Proportional constrained longitudinal data analysis models for clinical trials in sporadic Alzheimer's disease

Alzheimers Dement (N Y). 2022 Apr 5;8(1):e12286. doi: 10.1002/trc2.12286. eCollection 2022.

Abstract

Introduction: Clinical trials for sporadic Alzheimer's disease generally use mixed models for repeated measures (MMRM) or, to a lesser degree, constrained longitudinal data analysis models (cLDA) as the analysis model with time since baseline as a categorical variable. Inferences using MMRM/cLDA focus on the between-group contrast at the pre-determined, end-of-study assessments, thus are less efficient (eg, less power).

Methods: The proportional cLDA (PcLDA) and proportional MMRM (pMMRM) with time as a categorical variable are proposed to use all the post-baseline data without the linearity assumption on disease progression.
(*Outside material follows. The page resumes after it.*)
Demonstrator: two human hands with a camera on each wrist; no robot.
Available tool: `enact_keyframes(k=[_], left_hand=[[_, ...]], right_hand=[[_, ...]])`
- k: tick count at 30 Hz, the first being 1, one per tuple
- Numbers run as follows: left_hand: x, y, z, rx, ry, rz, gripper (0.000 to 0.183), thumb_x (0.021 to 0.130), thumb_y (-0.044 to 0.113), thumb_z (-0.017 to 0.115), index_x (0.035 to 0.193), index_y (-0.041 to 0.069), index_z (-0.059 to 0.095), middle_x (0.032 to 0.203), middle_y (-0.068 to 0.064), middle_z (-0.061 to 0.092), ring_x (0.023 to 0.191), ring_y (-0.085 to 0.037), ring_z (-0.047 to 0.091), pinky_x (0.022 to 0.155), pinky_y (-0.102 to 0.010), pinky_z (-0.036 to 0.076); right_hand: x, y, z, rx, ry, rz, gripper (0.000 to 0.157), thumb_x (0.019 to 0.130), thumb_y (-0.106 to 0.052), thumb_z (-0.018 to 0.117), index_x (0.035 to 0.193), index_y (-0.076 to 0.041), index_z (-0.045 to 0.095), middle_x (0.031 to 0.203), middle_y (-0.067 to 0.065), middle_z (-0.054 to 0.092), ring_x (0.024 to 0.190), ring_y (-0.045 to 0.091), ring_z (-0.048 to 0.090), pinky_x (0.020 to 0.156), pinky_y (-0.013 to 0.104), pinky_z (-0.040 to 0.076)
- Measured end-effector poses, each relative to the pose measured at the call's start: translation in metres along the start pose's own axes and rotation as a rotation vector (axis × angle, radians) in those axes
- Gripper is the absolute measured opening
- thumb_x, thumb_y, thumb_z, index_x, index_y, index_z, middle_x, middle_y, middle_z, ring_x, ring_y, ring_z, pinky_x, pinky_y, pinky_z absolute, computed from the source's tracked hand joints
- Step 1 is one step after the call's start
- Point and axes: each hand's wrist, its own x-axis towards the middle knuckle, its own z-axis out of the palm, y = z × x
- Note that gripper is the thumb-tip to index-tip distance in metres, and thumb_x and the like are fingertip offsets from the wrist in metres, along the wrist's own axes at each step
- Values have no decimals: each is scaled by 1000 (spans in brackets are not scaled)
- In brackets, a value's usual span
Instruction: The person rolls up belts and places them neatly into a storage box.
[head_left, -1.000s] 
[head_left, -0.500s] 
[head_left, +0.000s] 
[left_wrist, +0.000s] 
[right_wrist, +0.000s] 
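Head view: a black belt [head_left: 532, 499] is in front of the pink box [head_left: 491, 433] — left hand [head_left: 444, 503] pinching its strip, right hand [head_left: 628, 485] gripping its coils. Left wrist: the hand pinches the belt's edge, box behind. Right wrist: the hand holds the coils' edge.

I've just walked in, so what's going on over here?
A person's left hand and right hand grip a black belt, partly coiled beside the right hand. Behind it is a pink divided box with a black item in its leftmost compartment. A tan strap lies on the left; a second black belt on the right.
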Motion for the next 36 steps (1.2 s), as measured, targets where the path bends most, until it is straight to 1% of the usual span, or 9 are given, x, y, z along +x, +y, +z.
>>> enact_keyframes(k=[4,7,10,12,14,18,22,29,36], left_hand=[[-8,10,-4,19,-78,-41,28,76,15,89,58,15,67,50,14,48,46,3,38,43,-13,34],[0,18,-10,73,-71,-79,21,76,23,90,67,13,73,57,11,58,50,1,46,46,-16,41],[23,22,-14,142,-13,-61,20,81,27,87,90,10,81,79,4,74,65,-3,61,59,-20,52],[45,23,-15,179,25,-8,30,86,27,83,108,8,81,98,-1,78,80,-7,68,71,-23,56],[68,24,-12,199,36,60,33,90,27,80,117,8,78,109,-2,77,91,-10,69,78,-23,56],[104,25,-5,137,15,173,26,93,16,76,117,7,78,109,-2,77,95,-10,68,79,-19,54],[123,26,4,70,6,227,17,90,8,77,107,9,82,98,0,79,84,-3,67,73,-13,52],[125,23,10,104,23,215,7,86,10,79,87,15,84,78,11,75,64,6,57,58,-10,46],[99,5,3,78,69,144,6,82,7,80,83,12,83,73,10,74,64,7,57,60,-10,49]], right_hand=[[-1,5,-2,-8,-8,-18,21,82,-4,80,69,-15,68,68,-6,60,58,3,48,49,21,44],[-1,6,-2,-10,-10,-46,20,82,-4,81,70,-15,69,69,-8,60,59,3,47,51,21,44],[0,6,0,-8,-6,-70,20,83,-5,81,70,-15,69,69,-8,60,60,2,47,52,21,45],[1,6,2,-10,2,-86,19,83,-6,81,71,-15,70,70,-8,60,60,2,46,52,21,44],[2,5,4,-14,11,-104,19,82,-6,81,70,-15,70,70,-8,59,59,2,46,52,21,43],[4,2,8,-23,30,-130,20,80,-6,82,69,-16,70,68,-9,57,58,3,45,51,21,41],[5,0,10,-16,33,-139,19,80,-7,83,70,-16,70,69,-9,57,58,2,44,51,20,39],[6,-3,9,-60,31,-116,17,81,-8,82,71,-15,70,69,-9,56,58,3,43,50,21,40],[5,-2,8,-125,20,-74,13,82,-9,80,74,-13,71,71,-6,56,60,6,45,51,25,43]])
Results: Compared with the traditional cLDA/MMRM models, PcLDA or pMMRM lead to greater gain in power (up to 20% to 30%) while maintaining type I error control.

Discussion: The PcLDA framework offers a variety of possibilities to model longitudinal data such as proportional MMRM (pMMRM) and two-part pMMRM which can model heterogeneous cohorts more efficiently and model co-primary endpoints simultaneously.

Keywords: Alzheimer's disease; MMRM; proportional MMRM (pMMRM); proportional constrained longitudinal data analysis model (PcLDA); proportional treatment effect.